| EXERCISE AIM |
Your task is to copy each line of the material below that includes "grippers".
□ □ □ □ □ □ □
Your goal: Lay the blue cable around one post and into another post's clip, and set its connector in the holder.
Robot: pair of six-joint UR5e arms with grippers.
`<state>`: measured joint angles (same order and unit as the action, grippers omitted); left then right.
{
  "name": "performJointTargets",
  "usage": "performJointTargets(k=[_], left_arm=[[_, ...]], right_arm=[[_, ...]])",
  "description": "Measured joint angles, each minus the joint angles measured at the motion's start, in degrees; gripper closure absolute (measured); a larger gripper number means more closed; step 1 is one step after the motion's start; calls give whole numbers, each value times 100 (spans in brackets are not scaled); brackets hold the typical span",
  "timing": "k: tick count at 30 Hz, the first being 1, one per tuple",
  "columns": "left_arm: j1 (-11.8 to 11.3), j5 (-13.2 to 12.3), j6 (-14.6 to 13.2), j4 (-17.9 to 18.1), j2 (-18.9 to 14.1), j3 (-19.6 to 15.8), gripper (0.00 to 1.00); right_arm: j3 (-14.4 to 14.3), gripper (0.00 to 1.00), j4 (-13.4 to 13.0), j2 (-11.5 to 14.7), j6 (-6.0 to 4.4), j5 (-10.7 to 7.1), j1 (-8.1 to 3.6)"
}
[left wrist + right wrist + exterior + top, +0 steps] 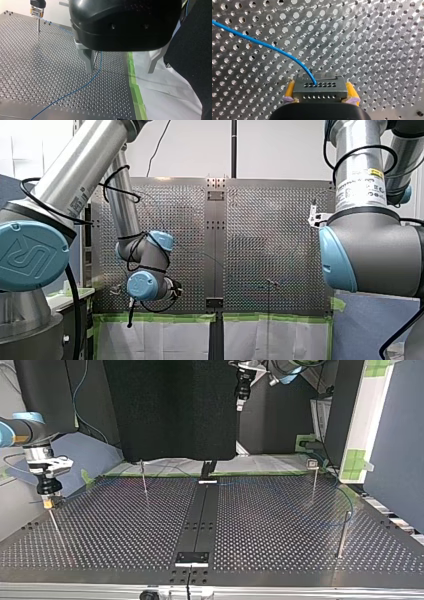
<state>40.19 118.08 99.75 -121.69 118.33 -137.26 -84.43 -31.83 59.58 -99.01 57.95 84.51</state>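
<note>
Clamped with my right tool point(320, 92) on a grey metal connector block point(319, 88) drilled with two rows of small holes, yellow pads point(290, 90) pressed on both flanks. From the block's upper face, a thin blue cable point(262, 44), arching away over the perforated metal worktop point(377, 50). From across the worktop, block poised at the head of a thin leaning metal rod point(55, 525), probably the holder's stem; impossible to tell whether seated or just above. To finish well: press straight along the rod's line without twisting, hold the grip firm until the block sits, then release gently so as not to drag the cable. Further out, my left tool point(119, 71), black-bodied with metal fingers point(87, 62), spread apart and holding nothing, with a slim upright post point(95, 58) just beside one finger and the cable running close past it. Best held clear of that blue line, so the loop around the post is not pulled off. Beyond, a clip-topped post point(313, 477); cable there too faint to judge whether clipped. Stylised UR mark on the blue joint cap point(27, 252); white-and-yellow sticker point(362, 182) on my right arm, print too small to read.
</note>
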Motion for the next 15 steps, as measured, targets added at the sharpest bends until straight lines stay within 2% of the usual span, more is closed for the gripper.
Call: performJointTargets(k=[15], left_arm=[[0, 0, 0, -13, 1, 3, 0]], right_arm=[[-2, 100, -12, -3, -28, 32, 10]])
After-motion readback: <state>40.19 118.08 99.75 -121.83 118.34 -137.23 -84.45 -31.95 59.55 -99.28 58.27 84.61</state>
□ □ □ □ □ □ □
| ANSWER TO THE PROBLEM |
Robot: pair of six-joint UR5e arms with grippers.
`<state>`: measured joint angles (same order and unit as the action, grippers omitted); left then right.

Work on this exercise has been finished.